Washington, (Asian independent) US Deputy Secretary of State Wendy Sherman has called on North Korea to engage in serious diplomacy, the state department said on Wednesday.

The call came in a telephone conversation with Japanese Vice Foreign Minister Takeo Mori, held Tuesday, Yonhap news agency reported, citing the department.

“The two officials reaffirmed the importance of continued US-Japan cooperation in making progress toward the complete denuclearization of the Korean Peninsula,” it said in a press release.

“Deputy Secretary Sherman highlighted US preparedness to meet the DPRK without preconditions and called for the DPRK to engage in serious and sustained diplomacy,” it added, referring to North Korea by its official name, the Democratic People’s Republic of Korea.

The call came as the latest of high-level conversations between the US and its allies following the North’s recent series of missile tests.

Pyongyang staged seven rounds of missile launches in January alone, marking the largest number of missile tests it has conducted in a month.

South Korean Foreign Minister Chung Eui-yong, US Secretary of State Antony Blinken and Japanese Foreign Minister Yoshimasa Hayashi held trilateral talks in Hawaii last week, immediately after their top nuclear envoys held three-way discussions, also in Hawaii, on ways to engage with North Korea.

Sherman had also held bilateral and trilateral telephone talks with her Japanese counterpart and South Korean counterpart, Noh Kyu-duk, after North Korea fired an intermediate-range ballistic missile on January 30, the longest-range ballistic missile the North had launched since late 2017.

The department said Sherman and her Japanese counterpart discussed the “destabilizing nature” of the North Korean missile launches.

The US and Japanese officials also highlighted the importance of trilateral cooperation between the US, Japan and South Korea in addressing the North Korea issue and other shared priorities in the Indo-Pacific region, according to the state department.

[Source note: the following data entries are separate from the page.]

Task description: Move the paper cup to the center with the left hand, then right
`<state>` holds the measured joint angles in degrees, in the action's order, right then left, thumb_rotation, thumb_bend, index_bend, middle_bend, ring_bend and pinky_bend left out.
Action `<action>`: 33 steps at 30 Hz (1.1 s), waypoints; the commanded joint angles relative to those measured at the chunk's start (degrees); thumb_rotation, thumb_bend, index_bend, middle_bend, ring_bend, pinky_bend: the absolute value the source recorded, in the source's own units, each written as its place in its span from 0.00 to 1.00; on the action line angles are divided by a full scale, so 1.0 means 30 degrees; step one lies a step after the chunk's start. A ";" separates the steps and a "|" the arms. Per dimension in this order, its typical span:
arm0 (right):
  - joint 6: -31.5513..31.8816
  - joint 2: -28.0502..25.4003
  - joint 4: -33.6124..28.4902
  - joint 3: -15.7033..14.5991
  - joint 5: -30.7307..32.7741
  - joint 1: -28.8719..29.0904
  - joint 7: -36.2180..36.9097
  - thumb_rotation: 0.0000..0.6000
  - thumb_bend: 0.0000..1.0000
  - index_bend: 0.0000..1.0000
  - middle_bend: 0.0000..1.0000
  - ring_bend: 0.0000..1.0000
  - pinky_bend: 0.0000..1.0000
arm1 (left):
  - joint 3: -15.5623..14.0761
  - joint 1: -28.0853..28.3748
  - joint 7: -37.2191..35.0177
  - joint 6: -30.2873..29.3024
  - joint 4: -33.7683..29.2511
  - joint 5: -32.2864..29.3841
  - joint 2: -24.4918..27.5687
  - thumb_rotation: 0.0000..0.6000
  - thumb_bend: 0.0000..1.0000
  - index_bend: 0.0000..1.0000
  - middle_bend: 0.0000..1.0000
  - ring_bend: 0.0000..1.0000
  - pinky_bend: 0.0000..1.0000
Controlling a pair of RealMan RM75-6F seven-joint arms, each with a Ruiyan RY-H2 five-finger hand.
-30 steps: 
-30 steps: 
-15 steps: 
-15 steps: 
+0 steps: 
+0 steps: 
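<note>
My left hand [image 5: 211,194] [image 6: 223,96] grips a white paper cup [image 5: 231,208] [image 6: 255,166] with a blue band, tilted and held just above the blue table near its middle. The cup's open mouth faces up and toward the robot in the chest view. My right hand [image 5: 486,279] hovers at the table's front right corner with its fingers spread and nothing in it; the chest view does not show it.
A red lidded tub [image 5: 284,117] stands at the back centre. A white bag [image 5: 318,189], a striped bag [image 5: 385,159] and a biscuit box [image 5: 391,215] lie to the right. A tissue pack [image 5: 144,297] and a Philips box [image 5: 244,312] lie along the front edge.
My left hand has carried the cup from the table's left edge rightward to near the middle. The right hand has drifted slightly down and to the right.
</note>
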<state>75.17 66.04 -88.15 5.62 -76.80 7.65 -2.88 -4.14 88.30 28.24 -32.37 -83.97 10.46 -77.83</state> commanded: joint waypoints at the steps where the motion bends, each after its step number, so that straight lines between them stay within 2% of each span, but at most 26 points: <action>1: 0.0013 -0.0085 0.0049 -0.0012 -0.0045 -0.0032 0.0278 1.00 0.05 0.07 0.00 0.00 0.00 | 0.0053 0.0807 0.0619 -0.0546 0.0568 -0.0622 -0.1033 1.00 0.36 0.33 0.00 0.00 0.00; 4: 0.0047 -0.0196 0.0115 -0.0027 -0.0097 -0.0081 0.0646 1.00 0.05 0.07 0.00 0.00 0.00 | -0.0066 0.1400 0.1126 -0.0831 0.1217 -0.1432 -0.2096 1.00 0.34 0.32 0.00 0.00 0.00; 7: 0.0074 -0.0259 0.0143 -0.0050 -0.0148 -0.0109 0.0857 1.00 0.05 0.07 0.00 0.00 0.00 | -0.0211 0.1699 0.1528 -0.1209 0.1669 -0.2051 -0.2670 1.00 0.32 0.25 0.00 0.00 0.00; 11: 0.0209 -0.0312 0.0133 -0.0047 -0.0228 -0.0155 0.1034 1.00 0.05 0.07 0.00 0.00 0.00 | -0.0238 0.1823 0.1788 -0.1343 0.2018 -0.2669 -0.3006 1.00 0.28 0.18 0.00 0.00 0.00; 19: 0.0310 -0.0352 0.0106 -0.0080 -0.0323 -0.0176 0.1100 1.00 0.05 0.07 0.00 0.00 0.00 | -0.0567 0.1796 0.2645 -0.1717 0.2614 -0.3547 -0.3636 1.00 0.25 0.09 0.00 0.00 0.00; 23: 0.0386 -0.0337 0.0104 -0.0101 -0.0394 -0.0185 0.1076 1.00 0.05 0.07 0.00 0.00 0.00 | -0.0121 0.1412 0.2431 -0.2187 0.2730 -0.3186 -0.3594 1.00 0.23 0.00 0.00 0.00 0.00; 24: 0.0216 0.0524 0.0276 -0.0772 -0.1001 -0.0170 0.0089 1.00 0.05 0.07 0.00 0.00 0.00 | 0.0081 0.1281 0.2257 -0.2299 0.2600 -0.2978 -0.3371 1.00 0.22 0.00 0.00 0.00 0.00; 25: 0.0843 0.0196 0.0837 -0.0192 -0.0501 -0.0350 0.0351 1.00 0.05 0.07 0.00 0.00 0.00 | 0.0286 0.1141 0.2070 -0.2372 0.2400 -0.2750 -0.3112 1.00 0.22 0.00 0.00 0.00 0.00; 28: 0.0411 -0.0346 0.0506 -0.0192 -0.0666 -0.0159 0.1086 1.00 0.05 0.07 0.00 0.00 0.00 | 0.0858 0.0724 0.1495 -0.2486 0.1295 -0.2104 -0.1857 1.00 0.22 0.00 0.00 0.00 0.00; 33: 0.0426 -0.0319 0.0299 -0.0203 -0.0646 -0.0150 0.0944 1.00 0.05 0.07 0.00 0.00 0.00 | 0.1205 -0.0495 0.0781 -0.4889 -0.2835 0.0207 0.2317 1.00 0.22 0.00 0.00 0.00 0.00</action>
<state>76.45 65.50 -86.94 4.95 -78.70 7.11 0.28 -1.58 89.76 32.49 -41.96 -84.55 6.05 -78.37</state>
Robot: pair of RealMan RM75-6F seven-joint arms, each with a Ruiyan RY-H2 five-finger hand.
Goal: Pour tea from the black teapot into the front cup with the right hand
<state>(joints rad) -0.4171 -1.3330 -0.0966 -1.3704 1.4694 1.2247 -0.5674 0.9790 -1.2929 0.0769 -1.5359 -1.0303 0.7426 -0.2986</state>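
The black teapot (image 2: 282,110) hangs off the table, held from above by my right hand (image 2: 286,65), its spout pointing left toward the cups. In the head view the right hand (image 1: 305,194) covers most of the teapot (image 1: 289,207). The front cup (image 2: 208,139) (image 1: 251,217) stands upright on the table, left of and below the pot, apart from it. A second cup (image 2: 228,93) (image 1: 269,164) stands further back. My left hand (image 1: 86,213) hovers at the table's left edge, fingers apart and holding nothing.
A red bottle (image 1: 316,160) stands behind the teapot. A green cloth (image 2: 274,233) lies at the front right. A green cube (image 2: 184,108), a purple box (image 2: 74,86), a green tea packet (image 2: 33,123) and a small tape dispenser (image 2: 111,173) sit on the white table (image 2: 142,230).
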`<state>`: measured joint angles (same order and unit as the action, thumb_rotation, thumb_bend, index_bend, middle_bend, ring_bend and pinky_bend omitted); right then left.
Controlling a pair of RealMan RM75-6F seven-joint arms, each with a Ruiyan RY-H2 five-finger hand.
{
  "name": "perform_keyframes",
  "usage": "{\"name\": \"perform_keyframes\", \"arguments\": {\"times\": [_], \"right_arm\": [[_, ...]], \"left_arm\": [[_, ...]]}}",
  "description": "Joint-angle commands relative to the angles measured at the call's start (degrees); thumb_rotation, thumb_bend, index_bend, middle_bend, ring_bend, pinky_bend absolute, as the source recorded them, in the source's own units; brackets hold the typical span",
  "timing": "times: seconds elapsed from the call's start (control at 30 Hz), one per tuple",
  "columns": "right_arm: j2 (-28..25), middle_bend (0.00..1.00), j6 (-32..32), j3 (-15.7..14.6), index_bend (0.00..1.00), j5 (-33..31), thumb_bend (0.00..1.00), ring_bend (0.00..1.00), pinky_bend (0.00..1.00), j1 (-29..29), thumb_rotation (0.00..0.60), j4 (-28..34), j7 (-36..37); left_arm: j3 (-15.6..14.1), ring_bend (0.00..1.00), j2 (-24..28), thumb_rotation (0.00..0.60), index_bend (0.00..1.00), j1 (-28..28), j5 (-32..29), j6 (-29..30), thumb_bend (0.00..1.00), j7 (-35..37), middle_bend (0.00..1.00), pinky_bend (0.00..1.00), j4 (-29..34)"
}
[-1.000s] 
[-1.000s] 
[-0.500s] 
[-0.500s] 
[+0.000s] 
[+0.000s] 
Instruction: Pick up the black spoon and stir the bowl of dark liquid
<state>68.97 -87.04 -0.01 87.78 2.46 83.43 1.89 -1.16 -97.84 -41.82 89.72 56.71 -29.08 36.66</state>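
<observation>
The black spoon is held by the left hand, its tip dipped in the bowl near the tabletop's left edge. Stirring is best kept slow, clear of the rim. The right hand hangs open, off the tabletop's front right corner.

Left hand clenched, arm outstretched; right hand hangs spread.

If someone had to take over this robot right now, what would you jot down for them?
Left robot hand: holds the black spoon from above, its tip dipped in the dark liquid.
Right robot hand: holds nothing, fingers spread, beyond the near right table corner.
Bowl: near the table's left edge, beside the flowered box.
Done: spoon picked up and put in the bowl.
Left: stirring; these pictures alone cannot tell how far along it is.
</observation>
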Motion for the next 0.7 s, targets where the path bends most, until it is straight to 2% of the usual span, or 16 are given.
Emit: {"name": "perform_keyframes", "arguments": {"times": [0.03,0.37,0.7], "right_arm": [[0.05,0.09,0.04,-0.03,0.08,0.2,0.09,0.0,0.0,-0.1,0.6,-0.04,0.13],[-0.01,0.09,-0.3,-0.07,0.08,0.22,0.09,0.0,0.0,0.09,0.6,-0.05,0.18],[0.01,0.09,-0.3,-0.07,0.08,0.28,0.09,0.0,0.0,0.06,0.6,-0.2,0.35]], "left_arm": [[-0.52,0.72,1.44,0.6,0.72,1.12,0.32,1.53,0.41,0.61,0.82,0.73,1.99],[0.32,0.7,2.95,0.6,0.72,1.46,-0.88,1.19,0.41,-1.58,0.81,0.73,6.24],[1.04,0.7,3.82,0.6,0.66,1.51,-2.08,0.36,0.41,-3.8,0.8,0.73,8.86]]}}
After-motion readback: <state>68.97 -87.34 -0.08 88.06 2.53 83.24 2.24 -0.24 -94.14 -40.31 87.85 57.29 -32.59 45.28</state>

The North has maintained a self-imposed moratorium on nuclear and long-range ballistic missile testing since November 2017.

It has threatened to consider restarting “all temporarily-suspended activities” amid its prolonged stalemate in dialogue with the US.

The country has avoided denuclearization negotiations with the US since late 2019. It also remains unresponsive to recent US overtures.